■ **EXERCISE BRIEF**
From the first line of the listing below to the line containing "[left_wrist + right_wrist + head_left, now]", write out everything exactly. No pictures.

■ **DATA**
____________
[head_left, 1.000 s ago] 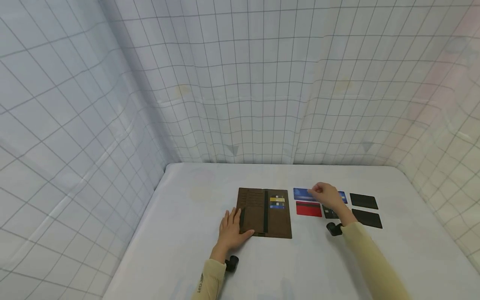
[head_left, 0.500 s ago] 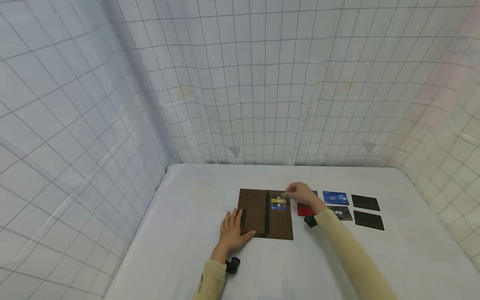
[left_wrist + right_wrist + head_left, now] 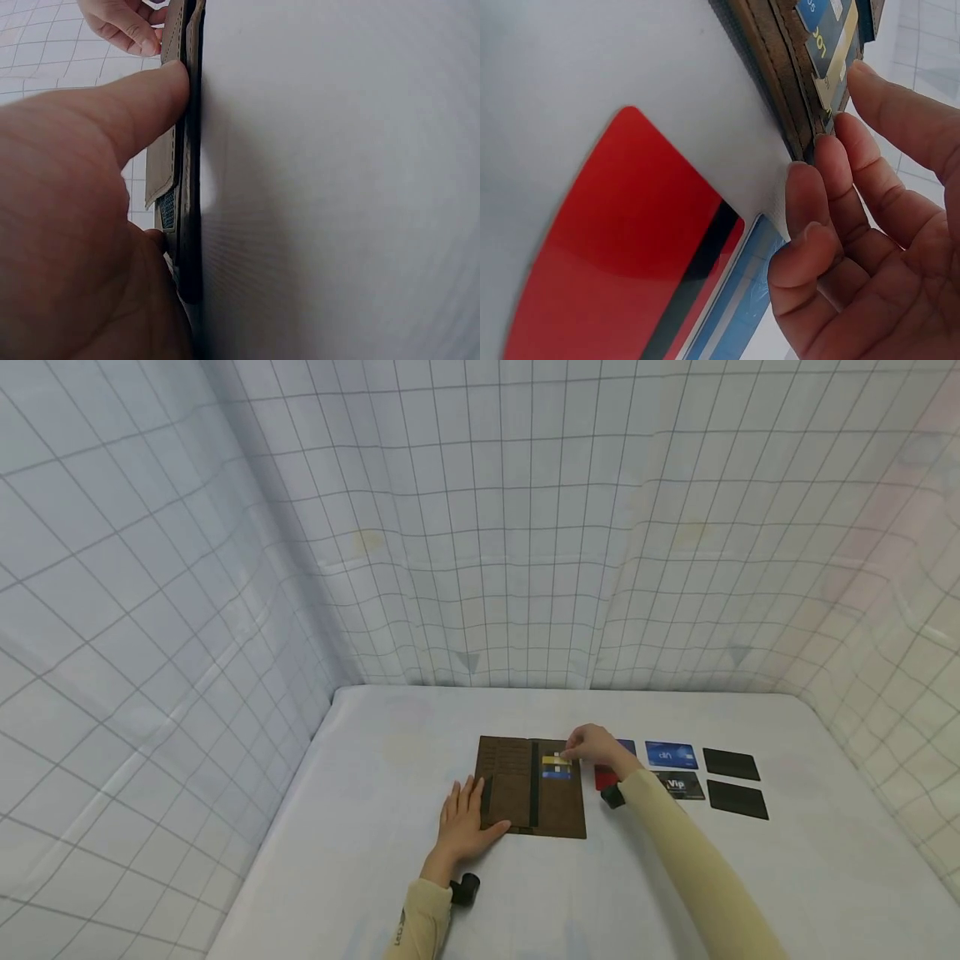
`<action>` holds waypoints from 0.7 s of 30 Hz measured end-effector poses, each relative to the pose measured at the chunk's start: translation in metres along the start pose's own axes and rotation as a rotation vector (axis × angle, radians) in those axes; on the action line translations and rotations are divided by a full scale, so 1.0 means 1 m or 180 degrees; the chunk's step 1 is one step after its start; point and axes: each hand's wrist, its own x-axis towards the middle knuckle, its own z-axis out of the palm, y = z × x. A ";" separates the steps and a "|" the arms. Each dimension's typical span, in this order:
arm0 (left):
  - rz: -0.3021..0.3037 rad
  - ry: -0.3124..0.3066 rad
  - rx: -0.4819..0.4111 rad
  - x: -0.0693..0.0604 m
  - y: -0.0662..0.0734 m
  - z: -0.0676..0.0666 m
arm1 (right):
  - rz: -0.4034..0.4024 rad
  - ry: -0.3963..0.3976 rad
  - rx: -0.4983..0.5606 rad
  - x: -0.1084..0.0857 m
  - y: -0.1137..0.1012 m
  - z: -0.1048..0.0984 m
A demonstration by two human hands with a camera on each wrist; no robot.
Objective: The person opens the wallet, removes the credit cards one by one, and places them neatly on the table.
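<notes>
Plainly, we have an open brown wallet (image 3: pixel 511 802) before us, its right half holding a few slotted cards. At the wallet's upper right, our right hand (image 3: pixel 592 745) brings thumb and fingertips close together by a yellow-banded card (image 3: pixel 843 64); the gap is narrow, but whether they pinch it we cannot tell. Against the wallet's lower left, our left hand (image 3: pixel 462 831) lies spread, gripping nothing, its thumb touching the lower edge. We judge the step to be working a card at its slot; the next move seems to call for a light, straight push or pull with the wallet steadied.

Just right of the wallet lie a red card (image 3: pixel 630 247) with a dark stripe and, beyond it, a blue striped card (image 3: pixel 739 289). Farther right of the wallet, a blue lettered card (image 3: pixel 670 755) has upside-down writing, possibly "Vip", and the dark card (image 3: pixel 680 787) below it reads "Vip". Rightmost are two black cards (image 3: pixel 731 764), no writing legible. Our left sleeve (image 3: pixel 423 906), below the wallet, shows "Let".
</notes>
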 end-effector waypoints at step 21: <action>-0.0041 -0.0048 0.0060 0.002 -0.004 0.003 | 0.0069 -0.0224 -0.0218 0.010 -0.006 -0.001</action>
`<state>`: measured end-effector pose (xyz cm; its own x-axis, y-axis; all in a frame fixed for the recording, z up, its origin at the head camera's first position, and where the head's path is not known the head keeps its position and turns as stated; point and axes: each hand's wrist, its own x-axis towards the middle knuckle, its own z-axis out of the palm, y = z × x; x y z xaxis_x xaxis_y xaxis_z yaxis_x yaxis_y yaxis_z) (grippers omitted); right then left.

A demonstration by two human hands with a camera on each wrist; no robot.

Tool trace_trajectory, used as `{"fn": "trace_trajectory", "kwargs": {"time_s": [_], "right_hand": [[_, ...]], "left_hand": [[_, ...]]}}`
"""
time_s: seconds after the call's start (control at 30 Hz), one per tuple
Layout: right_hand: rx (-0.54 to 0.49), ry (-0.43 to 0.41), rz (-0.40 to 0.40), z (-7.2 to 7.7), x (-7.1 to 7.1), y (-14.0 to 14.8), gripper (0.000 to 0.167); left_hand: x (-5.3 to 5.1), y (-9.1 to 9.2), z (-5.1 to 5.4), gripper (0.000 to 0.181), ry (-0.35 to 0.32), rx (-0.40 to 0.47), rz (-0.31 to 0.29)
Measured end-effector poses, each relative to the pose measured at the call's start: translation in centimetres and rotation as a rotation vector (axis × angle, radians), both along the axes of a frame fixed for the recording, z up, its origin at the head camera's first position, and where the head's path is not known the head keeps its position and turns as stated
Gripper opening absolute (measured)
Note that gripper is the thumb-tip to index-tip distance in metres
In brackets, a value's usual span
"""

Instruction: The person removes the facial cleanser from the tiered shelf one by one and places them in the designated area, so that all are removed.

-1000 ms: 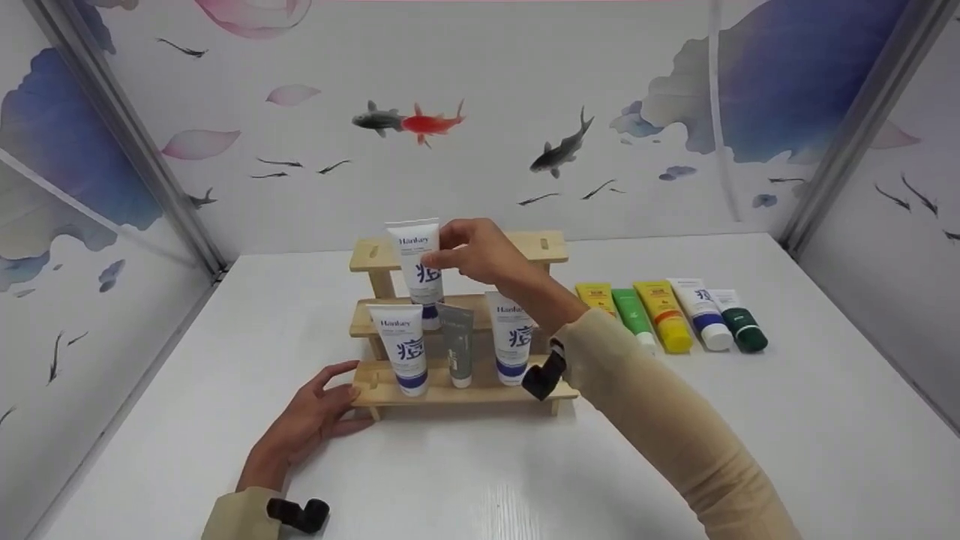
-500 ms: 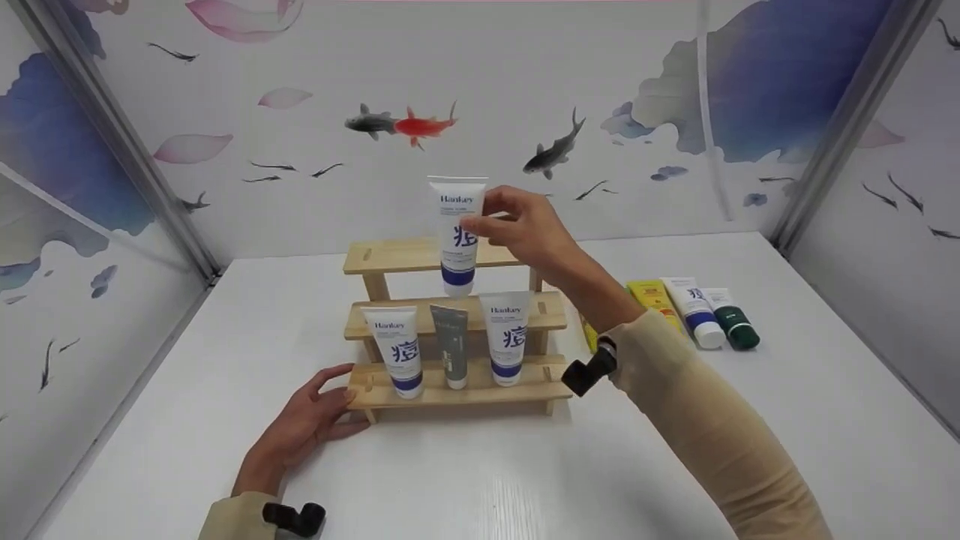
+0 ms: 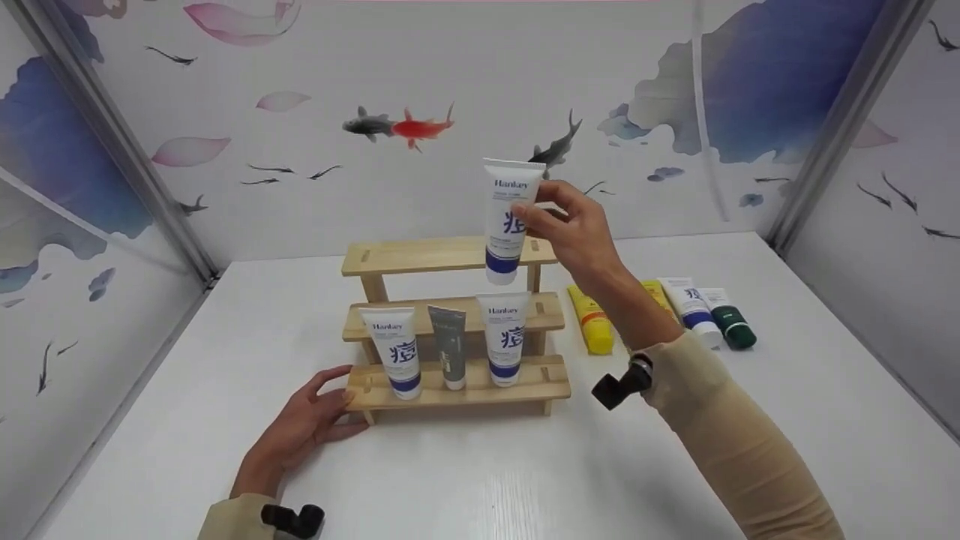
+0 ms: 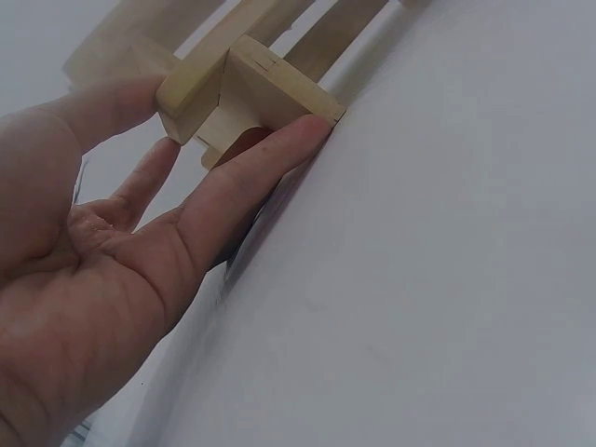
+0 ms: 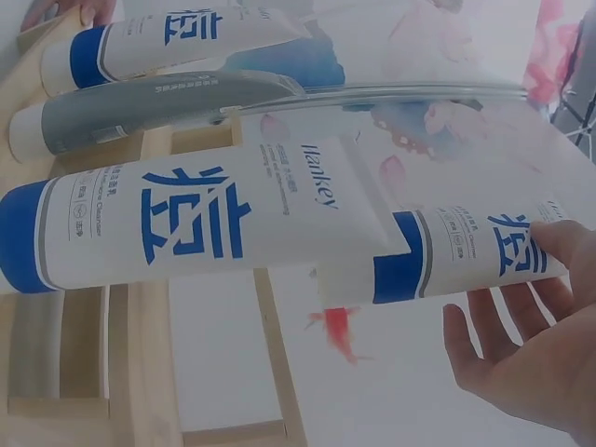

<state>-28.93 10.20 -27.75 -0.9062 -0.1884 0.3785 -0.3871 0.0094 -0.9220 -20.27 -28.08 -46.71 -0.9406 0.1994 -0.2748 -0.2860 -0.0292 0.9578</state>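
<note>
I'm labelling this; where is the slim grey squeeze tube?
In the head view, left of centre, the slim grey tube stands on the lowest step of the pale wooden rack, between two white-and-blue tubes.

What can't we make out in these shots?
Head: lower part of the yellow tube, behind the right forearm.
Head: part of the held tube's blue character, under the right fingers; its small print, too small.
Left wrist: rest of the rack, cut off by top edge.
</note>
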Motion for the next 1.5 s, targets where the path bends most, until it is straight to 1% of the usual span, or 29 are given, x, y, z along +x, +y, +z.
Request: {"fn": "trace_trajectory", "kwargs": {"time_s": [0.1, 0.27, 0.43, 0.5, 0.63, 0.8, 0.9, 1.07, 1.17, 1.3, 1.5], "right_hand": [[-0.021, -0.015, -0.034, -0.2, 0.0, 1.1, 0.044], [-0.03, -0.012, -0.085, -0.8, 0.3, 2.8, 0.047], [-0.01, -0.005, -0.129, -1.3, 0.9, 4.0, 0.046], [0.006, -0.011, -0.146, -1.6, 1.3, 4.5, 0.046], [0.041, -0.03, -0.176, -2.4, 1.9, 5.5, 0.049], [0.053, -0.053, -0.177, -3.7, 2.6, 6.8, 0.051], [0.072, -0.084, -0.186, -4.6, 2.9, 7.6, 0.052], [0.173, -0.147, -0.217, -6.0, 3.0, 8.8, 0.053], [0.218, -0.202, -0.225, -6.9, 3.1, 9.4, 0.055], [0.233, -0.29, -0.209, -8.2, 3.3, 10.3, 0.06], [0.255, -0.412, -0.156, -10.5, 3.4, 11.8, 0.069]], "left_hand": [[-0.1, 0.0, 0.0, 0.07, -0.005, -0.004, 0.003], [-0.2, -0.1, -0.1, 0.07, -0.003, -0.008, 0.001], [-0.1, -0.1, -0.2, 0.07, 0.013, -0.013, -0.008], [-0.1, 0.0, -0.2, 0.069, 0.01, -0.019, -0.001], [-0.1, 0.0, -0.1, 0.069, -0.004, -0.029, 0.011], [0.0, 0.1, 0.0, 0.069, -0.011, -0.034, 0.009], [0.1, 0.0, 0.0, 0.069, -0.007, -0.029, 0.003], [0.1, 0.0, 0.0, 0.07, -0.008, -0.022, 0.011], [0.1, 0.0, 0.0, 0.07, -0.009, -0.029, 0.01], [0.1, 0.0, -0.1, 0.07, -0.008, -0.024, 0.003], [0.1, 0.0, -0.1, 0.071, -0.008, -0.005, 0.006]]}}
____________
■ **RESPONSE TO THE TASK**
[head_left, 1.000 s ago] 
[head_left, 0.500 s ago] 
[left_wrist + right_wrist + head_left, now] 

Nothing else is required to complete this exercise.